I tried to give the output of first to the input to the second on the fly but I got stuck with FileNotFoundException. As at that point of time output file would have not been in place and the second extraction not able to get the file.
Pseudocode:
public class CommonExtraction {
TarArchiveInputStream tar = null;
if((sourcePath.trim().toLowerCase.endsWith(".tar.gz")) || sourcePath.trim().toLowerCase.endsWith(".tgz")) {
try {
tar=new TarArchiveInputStream(new GzipCompressorInputStream(new BufferedInputStream(new FileInputStream(sourcePath))));
extractTar(tar,destPath)
} catch (Exception e) {
e.printStackTrace();
}
}
}
Public static void extractTar(TarArchiveInputStream tar, String outputFolder) {
try{
TarArchiveEntry entry;
while (null!=(entry=(TarArchiveEntry)tar.getNextTarEntry())) {
if(entry.getName().trim().toLowerCase.endsWith(".tar")){
final String path = outputFolder entry.getName()
tar=new TarArchiveInputStream(new BufferedInputStream(new FileInputStream(path))) // failing as .tar folder after decompression from .gz not available at destination path
extractTar(tar,outputFolder)
}
extractEntry(entry,tar,outputFolder)
}
tar.close();
}catch(Exception ex){
ex.printStackTrace();
}
}
Public static void extractEntry(TarArchiveEntry entry , InputStream tar, String outputFolder){
final String path = outputFolder entry.getName()
if(entry.isDirectory()){
new File(path).mkdirs();
}else{
//create directory for the file if not exist
}
// code to read and write until last byte is encountered
}
}
Ps: please ignore the syntax and all in the code.
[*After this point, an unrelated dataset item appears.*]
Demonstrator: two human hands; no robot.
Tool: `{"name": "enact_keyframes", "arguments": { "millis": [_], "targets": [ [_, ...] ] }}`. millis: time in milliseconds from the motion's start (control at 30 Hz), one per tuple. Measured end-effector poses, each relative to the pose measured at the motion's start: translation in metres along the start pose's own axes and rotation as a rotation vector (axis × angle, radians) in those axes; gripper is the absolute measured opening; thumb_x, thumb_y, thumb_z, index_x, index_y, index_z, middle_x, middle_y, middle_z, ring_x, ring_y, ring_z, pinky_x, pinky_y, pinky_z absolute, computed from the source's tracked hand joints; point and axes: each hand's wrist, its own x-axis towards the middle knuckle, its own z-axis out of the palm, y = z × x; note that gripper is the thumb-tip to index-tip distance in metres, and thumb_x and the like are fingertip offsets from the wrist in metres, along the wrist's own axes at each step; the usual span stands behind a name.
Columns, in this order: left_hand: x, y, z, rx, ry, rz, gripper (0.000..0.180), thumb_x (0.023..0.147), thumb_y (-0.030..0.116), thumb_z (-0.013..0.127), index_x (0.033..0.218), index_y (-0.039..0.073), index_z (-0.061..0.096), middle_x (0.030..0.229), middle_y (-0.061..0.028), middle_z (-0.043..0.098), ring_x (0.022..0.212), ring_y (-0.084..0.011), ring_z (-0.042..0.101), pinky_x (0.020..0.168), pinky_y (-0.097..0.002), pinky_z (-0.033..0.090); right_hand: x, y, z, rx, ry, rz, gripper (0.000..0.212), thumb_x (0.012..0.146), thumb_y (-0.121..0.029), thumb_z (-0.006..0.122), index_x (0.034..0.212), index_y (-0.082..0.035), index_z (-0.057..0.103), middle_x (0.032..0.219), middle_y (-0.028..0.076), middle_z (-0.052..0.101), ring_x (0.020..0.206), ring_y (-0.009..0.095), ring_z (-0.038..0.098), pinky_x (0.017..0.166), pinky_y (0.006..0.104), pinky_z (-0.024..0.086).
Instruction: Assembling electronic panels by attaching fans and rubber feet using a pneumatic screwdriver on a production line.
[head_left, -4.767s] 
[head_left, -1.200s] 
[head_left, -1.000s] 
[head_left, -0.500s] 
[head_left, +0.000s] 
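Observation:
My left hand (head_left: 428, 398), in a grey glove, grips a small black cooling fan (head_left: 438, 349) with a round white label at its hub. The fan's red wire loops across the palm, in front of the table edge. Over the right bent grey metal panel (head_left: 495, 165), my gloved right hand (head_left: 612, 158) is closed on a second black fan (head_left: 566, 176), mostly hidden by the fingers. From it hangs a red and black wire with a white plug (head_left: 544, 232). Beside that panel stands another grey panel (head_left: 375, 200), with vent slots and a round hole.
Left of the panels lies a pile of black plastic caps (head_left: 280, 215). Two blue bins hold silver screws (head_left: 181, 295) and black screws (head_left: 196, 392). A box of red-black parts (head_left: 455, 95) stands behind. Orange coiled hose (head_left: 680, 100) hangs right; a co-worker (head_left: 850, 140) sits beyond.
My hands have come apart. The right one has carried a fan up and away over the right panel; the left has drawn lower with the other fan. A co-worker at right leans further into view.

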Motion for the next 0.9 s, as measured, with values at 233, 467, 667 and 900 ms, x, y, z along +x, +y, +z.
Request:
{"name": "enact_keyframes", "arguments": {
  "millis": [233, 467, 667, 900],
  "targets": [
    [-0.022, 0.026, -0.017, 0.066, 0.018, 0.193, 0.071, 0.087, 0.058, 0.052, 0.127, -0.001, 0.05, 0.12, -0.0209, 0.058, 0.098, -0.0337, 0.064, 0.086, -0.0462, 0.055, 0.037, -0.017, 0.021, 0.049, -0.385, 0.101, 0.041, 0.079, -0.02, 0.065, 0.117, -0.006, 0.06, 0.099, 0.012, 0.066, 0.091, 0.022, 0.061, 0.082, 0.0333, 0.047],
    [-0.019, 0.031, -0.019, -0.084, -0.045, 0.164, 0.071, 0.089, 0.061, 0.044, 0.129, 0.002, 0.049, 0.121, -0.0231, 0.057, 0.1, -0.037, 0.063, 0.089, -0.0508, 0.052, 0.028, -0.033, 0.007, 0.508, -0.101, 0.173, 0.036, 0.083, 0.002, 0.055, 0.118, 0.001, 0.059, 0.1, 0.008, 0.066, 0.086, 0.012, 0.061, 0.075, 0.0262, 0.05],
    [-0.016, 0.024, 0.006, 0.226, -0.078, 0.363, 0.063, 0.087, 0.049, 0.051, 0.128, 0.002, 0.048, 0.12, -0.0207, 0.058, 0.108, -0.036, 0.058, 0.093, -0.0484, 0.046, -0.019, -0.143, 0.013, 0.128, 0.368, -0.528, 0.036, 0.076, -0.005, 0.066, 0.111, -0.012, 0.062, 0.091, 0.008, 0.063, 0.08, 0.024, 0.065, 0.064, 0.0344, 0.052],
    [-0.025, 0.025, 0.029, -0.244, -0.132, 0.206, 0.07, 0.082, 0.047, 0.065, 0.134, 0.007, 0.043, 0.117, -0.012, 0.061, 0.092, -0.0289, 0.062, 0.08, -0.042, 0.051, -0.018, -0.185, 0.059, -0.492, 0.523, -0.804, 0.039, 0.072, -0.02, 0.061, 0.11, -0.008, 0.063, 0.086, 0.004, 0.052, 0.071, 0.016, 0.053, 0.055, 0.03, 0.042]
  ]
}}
CodePudding user response:
Try this
try (InputStream fi = file.getInputStream();
InputStream bi = new BufferedInputStream(fi);
InputStream gzi = new GzipCompressorInputStream(bi, false);
ArchiveInputStream archive = new TarArchiveInputStream(gzi)) {
withArchiveStream(archive, result::appendEntry);
}
As i see what .tar.gz and .tgz is same formats. And my method withArchiveEntry is:
private void withArchiveStream(ArchiveInputStream archInStream, BiConsumer<ArchiveInputStream, ArchiveEntry> entryConsumer) throws IOException {
ArchiveEntry entry;
while((entry = archInStream.getNextEntry()) != null) {
entryConsumer.accept(archInStream, entry);
}
}
private void appendEntry(ArchiveInputStream archive, ArchiveEntry entry) {
if (!archive.canReadEntryData(entry)) {
throw new IOException("Can`t read archive entry");
}
if (entry.isDirectory()) {
return;
}
// And for example
String content = new String(archive.readAllBytes(), StandardCharsets.UTF_8);
System.out.println(content);
}
CodePudding user response:
You have a recursive problem, so you can use recursion to solve it. Here is some pseudocode to show how it can be done:
public class ArchiveExtractor
{
public void extract(File file)
{
List<File> files; // list of extracted files
if(isZip(file))
files = extractZip(file);
else if(isTGZ(file))
files = extractTGZ(file);
else if(isTar(file))
files = extractTar(file);
else if(isGZip(file))
files = extractGZip(file);
for(File f : files)
{
if(isArchive(f))
extract(f); // recursive call
}
}
private List<File> extractZip(File file)
{
// extract archive and return list of extracted files
}
private List<File> extractTGZ(File file)
{
// extract archive and return list of extracted files
}
private List<File> extractTar(File file)
{
// extract archive and return list of extracted files
}
private List<File> extractGZip(File file)
{
// extract archive and return list of extracted file
}
}